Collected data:
⟨

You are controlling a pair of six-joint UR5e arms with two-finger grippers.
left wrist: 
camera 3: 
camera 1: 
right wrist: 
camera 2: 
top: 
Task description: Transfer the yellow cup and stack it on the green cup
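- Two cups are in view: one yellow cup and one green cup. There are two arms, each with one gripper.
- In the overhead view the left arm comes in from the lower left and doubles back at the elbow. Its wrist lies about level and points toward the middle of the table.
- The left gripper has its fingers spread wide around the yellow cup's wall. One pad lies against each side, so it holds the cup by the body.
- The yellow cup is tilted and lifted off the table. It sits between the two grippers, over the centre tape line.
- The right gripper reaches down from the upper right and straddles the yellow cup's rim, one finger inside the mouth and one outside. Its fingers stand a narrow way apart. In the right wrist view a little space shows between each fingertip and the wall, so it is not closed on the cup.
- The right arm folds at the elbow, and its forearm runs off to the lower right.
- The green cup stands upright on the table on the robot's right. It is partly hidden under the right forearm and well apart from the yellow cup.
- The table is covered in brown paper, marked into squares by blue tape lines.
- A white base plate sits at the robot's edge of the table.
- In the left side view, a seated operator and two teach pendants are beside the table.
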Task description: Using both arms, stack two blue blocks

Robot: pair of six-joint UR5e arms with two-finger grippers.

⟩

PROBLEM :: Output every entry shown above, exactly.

TASK SOLUTION ::
You are controlling a pair of six-joint UR5e arms with two-finger grippers.
left wrist: 
camera 3: 
camera 1: 
right wrist: 
camera 2: 
top: 
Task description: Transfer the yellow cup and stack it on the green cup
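- Two cups are in view: one yellow cup and one green cup. There are two arms, each with one gripper.
- In the overhead view the left arm comes in from the lower left and doubles back at the elbow. Its wrist lies about level and points toward the middle of the table.
- The left gripper has its fingers spread wide around the yellow cup's wall. One pad lies against each side, so it holds the cup by the body.
- The yellow cup is tilted and lifted off the table. It sits between the two grippers, over the centre tape line.
- The right gripper reaches down from the upper right and straddles the yellow cup's rim, one finger inside the mouth and one outside. Its fingers stand a narrow way apart. In the right wrist view a little space shows between each fingertip and the wall, so it is not closed on the cup.
- The right arm folds at the elbow, and its forearm runs off to the lower right.
- The green cup stands upright on the table on the robot's right. It is partly hidden under the right forearm and well apart from the yellow cup.
- The table is covered in brown paper, marked into squares by blue tape lines.
- A white base plate sits at the robot's edge of the table.
- In the left side view, a seated operator and two teach pendants are beside the table.
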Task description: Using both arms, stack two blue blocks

Robot: pair of six-joint UR5e arms with two-finger grippers.

For this exercise, nothing more remains to be done.